PROMPT: Among the entries below, how many lines include "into"? Answer with the number only.

-------- DATA UNDER STUDY

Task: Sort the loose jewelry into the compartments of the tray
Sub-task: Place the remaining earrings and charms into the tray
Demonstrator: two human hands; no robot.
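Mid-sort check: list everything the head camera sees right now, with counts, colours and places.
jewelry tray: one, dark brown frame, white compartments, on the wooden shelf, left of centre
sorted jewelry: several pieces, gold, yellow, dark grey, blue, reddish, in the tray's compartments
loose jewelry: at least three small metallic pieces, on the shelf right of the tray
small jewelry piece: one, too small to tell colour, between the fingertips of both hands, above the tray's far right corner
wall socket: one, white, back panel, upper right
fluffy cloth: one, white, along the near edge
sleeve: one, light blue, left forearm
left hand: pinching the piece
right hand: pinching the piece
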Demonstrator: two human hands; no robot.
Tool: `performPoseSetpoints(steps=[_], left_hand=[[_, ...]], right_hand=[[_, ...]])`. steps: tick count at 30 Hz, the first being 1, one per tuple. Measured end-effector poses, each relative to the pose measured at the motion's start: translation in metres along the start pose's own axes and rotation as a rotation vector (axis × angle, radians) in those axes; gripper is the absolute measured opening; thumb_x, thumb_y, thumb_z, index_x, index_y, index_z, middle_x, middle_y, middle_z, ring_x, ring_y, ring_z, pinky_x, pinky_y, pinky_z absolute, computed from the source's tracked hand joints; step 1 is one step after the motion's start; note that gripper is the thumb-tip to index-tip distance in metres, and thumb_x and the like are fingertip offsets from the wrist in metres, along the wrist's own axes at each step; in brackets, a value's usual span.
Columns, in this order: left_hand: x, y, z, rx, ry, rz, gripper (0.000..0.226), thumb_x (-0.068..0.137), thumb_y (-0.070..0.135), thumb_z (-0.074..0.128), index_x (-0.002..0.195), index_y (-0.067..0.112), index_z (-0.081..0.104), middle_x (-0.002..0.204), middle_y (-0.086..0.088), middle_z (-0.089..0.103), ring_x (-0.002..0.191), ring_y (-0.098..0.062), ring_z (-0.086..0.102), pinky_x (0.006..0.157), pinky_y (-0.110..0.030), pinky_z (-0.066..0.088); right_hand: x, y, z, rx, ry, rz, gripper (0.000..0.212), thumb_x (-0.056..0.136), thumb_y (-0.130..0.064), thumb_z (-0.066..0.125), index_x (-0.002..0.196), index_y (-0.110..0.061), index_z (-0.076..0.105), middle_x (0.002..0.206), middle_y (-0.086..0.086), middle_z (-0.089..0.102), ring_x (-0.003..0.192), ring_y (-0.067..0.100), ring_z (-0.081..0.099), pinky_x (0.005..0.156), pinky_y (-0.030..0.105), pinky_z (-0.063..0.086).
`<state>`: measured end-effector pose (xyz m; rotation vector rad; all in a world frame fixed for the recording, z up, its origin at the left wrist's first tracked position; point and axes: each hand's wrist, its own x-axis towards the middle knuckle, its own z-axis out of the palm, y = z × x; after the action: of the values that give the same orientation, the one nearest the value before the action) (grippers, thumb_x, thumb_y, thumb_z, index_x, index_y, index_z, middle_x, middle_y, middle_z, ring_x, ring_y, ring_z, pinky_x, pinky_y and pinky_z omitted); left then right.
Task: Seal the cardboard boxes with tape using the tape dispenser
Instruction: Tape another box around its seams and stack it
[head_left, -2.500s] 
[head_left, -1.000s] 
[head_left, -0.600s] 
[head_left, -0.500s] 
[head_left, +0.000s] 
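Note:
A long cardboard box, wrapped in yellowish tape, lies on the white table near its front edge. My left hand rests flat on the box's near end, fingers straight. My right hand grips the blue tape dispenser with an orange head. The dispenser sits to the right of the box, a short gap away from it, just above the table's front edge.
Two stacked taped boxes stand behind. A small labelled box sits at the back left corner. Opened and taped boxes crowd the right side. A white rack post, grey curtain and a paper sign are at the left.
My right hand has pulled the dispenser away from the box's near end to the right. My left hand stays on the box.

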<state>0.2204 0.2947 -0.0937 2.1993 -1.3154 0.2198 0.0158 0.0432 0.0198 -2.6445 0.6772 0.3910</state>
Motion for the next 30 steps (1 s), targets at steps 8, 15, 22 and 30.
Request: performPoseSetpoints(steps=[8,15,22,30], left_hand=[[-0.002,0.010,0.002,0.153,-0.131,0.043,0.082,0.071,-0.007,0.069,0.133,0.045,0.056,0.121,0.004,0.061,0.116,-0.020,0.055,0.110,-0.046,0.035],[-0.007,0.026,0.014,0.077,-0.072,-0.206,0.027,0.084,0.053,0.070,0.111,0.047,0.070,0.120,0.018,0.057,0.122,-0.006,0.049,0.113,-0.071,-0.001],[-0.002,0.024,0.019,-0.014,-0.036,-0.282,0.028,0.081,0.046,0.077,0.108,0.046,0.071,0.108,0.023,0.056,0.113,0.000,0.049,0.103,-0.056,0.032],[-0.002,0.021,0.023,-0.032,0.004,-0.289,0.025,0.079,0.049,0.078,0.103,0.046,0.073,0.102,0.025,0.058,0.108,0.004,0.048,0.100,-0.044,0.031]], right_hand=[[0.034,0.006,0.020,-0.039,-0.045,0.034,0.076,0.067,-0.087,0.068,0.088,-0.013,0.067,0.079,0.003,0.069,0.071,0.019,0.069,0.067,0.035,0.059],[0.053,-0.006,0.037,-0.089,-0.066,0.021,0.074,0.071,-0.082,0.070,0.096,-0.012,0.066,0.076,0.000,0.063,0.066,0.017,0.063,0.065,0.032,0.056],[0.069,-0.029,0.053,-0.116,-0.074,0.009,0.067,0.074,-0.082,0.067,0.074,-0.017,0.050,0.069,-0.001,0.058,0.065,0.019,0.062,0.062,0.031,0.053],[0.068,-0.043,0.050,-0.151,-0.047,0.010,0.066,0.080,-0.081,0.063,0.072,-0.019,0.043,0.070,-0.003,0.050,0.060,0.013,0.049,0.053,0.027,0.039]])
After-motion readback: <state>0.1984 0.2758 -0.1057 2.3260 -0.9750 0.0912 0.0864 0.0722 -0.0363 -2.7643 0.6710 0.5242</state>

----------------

EXERCISE ANSWER: 2